_YOUR ASSIGNMENT_
Every line that holds the word "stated" needs to be copied from the data below.

(DATA FOR THE TASK)

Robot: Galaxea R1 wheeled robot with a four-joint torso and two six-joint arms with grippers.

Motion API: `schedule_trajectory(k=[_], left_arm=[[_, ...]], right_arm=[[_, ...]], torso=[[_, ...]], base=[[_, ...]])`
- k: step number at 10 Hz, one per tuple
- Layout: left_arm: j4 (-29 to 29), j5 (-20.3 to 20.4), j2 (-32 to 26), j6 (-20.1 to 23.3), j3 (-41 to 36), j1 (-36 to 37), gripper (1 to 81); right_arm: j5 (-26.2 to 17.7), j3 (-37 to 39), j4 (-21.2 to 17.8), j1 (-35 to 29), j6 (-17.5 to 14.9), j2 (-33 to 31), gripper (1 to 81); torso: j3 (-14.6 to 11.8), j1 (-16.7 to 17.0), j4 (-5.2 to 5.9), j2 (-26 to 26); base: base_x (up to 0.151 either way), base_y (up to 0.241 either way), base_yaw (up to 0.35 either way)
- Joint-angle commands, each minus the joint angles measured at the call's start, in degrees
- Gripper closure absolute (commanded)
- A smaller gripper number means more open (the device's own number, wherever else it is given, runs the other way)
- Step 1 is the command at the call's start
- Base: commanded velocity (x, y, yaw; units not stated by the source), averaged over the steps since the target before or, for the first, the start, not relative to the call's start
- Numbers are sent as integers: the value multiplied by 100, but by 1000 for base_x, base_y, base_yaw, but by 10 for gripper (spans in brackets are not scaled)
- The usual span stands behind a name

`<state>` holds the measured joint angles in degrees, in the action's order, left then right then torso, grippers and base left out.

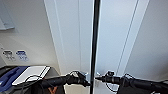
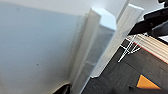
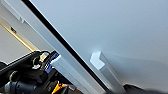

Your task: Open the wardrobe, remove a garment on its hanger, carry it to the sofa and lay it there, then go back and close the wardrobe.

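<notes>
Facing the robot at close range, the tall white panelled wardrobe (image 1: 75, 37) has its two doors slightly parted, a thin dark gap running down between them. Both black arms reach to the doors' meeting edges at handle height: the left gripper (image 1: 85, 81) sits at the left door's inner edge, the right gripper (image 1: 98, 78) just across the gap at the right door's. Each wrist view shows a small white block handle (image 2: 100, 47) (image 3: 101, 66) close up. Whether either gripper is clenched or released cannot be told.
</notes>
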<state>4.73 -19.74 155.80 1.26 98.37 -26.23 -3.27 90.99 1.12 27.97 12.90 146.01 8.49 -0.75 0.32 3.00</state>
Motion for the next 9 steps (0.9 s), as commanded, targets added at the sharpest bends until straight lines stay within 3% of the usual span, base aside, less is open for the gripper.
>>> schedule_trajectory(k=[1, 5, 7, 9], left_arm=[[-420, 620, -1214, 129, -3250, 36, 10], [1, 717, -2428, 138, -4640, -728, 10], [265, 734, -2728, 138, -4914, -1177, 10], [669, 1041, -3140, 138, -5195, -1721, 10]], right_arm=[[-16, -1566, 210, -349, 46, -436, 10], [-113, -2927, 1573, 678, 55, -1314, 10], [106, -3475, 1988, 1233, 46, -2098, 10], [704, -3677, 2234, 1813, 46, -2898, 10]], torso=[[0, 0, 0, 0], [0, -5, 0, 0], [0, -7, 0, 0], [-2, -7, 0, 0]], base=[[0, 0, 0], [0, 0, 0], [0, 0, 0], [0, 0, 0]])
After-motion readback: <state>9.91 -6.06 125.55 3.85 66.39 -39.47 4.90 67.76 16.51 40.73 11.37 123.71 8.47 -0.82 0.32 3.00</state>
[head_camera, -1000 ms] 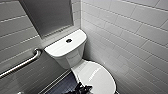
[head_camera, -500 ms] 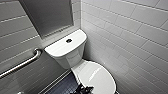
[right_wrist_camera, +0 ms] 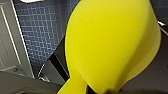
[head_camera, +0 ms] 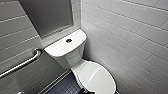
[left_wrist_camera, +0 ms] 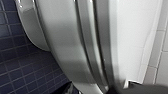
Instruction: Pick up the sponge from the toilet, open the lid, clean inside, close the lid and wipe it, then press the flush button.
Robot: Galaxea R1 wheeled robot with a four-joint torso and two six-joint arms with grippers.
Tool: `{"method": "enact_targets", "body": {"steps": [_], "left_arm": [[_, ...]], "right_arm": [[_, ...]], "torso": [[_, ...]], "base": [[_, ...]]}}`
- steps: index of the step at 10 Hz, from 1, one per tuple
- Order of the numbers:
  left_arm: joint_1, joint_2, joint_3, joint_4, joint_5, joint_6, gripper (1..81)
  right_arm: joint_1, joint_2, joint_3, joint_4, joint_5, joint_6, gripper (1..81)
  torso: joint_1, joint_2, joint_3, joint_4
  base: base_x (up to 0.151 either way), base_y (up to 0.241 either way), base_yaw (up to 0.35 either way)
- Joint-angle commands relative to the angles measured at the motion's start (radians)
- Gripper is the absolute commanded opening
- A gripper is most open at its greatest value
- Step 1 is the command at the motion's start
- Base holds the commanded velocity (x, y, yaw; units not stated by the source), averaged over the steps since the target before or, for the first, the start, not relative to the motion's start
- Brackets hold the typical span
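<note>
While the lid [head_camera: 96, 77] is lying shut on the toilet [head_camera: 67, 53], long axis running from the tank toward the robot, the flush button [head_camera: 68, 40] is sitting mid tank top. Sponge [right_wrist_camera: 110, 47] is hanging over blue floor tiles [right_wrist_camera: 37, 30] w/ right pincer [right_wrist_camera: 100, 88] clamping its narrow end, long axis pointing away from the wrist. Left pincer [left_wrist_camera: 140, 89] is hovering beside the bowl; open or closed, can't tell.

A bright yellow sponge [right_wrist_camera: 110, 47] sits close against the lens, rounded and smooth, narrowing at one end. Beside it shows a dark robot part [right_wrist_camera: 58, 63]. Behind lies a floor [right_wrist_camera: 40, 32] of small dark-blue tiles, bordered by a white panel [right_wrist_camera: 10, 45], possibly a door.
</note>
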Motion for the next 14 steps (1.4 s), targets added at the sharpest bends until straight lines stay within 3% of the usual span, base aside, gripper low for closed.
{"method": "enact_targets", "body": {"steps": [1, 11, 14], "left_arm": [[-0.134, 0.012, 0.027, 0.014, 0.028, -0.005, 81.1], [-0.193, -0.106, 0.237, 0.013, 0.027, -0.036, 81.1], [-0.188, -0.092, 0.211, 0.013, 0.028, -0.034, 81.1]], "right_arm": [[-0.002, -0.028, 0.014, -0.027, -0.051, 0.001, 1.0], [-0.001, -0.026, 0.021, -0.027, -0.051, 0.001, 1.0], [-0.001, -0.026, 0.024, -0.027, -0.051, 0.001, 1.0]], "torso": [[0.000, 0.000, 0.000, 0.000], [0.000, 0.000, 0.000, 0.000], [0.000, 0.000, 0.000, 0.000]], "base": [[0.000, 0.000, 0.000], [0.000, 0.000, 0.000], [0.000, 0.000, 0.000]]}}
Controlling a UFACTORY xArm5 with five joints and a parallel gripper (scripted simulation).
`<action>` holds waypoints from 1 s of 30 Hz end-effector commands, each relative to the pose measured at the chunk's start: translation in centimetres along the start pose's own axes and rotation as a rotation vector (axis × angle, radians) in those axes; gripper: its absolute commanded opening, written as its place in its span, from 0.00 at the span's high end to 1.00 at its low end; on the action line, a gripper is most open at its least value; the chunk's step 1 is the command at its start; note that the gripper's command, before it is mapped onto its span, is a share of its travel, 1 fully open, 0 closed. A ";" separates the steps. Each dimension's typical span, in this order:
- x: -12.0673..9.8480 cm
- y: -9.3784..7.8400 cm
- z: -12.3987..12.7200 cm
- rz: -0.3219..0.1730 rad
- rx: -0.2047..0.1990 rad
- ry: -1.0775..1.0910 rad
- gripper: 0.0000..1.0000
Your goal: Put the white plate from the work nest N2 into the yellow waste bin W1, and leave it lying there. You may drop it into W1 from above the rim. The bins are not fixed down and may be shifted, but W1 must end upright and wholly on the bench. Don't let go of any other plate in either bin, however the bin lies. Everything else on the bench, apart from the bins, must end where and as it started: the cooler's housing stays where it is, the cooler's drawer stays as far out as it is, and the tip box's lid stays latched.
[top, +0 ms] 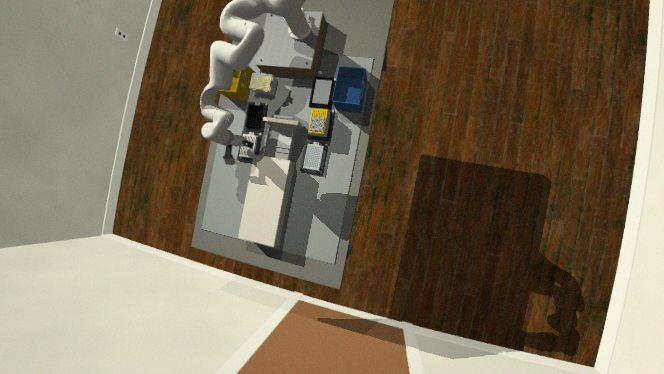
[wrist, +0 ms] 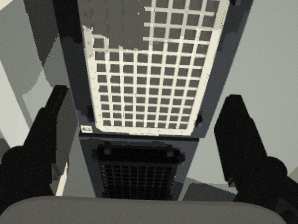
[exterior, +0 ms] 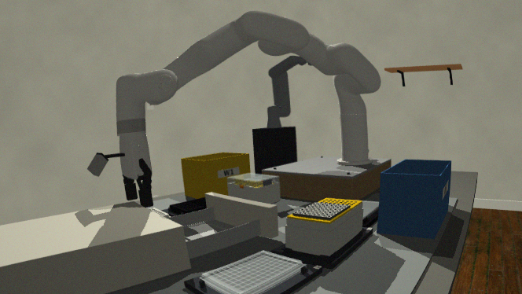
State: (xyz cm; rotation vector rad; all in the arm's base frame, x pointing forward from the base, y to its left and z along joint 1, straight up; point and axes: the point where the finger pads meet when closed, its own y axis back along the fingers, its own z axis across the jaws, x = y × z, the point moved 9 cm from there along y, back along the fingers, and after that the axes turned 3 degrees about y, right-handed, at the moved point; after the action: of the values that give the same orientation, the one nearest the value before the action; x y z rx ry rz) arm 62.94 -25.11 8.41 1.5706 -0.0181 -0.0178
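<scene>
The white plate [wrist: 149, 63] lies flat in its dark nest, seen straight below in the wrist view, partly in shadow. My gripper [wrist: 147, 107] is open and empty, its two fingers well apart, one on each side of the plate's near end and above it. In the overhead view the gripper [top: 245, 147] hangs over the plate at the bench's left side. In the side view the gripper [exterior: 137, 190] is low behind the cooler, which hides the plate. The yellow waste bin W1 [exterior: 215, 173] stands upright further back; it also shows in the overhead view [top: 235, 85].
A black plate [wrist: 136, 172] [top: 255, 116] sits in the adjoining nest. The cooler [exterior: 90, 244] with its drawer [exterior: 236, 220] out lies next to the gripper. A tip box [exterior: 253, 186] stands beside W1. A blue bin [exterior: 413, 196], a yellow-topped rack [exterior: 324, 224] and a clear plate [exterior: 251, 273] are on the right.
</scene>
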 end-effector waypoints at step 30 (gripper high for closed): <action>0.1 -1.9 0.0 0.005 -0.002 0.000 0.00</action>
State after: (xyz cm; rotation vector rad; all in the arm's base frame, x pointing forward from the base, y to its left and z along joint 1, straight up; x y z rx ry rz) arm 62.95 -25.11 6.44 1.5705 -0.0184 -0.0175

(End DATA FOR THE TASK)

_RESULT FOR THIS EXERCISE_
- Base: commanded velocity (x, y, yaw; units not stated by the source), averaged over the steps since the target before or, for the first, the start, not relative to the call's start
- Base holds the commanded velocity (x, y, yaw; units not stated by the source), averaged over the steps since the target before or, for the first, the start, not relative to the motion's start

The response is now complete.